▸ **DESCRIPTION OF THE TASK**: Retype all of the data word for word, without pictures.

▸ **DATA SEGMENT**:
*** Begin section ***
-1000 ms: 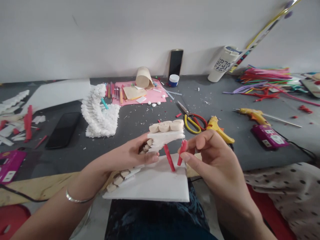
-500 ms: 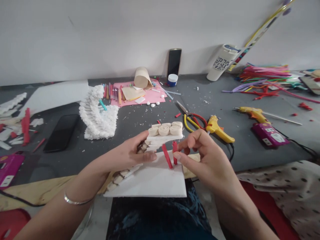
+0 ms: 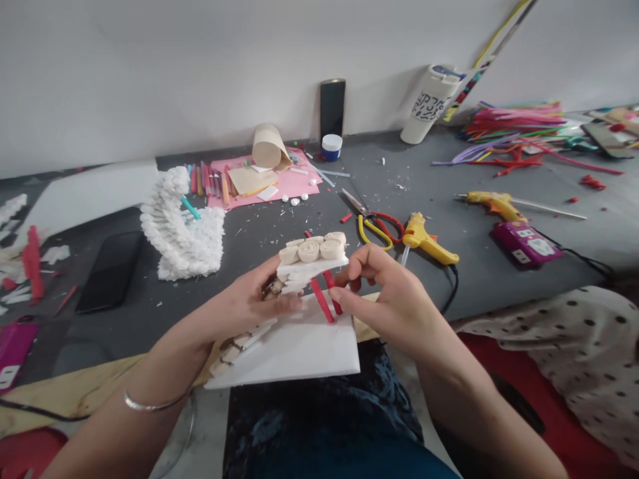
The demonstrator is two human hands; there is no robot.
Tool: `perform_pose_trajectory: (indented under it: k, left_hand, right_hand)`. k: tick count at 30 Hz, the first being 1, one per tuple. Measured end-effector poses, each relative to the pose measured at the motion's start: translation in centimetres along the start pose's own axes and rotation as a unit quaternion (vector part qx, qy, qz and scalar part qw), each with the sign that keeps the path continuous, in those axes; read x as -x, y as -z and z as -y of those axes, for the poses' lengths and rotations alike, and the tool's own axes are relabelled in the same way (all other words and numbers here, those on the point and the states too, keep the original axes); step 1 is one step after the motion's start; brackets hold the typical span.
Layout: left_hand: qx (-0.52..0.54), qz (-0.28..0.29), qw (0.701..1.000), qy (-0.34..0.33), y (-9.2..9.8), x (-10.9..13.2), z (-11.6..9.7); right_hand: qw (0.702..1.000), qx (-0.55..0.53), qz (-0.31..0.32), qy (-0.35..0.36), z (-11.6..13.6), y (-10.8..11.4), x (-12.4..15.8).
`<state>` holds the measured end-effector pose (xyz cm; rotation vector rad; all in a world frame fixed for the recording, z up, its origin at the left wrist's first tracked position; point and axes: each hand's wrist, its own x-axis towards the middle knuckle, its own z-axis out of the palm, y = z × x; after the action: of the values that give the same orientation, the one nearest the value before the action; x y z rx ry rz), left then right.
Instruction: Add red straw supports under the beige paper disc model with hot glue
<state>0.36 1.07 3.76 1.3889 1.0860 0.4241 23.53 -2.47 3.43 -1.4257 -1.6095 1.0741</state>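
My left hand is wrapped round the curved side of a small white foam model, its thumb lying inside the curve. Cream rolled spirals line the top of the model's overhanging upper part. Two red sticks stand between that overhang and the white base: the left red stick leans with nothing holding it. Thumb and fingers of my right hand close on the right red stick, which tilts nearly parallel to the first. The fingertips' exact contact is partly hidden.
Scissors and a yellow glue gun lie beyond my right hand; another glue gun rests farther right. A fuzzy white curved model and a black phone are at left. A white tumbler stands by the wall.
The right red stick has gone from upright to tilted, its upper end now by the overhang. My right hand stays at it; my left hand keeps its hold. The camera view has shifted.
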Motion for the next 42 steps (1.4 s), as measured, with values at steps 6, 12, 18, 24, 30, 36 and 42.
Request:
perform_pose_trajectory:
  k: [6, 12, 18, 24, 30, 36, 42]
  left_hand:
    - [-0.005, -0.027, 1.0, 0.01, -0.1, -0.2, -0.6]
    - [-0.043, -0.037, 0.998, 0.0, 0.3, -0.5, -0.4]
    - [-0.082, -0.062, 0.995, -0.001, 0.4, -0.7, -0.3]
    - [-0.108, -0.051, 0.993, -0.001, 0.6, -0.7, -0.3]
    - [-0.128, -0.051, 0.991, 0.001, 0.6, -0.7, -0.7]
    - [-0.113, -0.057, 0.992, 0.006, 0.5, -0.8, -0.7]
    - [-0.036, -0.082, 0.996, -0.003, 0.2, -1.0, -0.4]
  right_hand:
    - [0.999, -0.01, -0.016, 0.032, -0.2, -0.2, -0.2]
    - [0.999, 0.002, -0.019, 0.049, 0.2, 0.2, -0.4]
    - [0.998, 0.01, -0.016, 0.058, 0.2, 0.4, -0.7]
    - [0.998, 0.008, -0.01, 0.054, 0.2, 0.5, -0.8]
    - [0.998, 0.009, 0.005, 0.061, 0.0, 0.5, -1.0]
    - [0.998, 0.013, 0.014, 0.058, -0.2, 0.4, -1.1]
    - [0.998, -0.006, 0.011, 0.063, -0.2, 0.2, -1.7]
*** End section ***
▸ **FINISHED TASK**:
-1000 ms: 
-500 ms: 
+0 ms: 
The demonstrator is two human hands; there is no robot.
Tool: `perform_pose_trajectory: (indented under it: k, left_hand, right_hand)`. k: tick count at 30 Hz, the first being 1, one per tuple. Measured end-effector poses, each relative to the pose measured at the motion's start: translation in centimetres along the start pose's own axes and rotation as a unit quaternion (vector part qx, qy, qz and scalar part qw), each with the sign that keeps the path continuous, in those axes; read x as -x, y as -z and z as -y of those axes, for the poses' lengths and rotations alike, and the tool's own axes are relabelled in the same way (all other words and numbers here, those on the point and the states too, keep the original axes); step 1 is one step after the motion's start; brackets hold the typical span.
Layout: left_hand: qx (-0.52..0.54), qz (-0.28..0.29), qw (0.701..1.000), qy (-0.34..0.33), y (-9.2..9.8), x (-10.9..13.2), z (-11.6..9.7); right_hand: qw (0.702..1.000), qx (-0.55..0.53), qz (-0.31..0.32), qy (-0.35..0.36), z (-11.6..13.6), y (-10.8..11.4), x (-12.4..15.8).
`<state>` holds the measured end-effector pose (xyz cm; rotation vector rad; all in a world frame fixed for the recording, z up, its origin at the left wrist's first tracked position; point and axes: each hand's wrist, its own x-axis towards the middle knuckle, its own z-axis out of the palm, y = z × x; after the action: of the values that give the same orientation, the one nearest the value before the action; x y z rx ry rz), left then right.
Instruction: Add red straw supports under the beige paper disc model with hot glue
<state>0.36 1.07 3.76 1.3889 1.0860 0.4241 23.53 -2.47 3.43 -1.4257 -1.6095 1.0741</state>
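My left hand is wrapped round the curved side of a small white foam model, its thumb lying inside the curve. Cream rolled spirals line the top of the model's overhanging upper part. Two red sticks stand between that overhang and the white base: the left red stick leans with nothing holding it. Thumb and fingers of my right hand close on the right red stick, which tilts nearly parallel to the first. The fingertips' exact contact is partly hidden.
Scissors and a yellow glue gun lie beyond my right hand; another glue gun rests farther right. A fuzzy white curved model and a black phone are at left. A white tumbler stands by the wall.
The right red stick has gone from upright to tilted, its upper end now by the overhang. My right hand stays at it; my left hand keeps its hold. The camera view has shifted.
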Motion for the next 42 steps (1.4 s), as measured, with values at steps 6, 12, 18, 24, 30, 36 and 42.
Request:
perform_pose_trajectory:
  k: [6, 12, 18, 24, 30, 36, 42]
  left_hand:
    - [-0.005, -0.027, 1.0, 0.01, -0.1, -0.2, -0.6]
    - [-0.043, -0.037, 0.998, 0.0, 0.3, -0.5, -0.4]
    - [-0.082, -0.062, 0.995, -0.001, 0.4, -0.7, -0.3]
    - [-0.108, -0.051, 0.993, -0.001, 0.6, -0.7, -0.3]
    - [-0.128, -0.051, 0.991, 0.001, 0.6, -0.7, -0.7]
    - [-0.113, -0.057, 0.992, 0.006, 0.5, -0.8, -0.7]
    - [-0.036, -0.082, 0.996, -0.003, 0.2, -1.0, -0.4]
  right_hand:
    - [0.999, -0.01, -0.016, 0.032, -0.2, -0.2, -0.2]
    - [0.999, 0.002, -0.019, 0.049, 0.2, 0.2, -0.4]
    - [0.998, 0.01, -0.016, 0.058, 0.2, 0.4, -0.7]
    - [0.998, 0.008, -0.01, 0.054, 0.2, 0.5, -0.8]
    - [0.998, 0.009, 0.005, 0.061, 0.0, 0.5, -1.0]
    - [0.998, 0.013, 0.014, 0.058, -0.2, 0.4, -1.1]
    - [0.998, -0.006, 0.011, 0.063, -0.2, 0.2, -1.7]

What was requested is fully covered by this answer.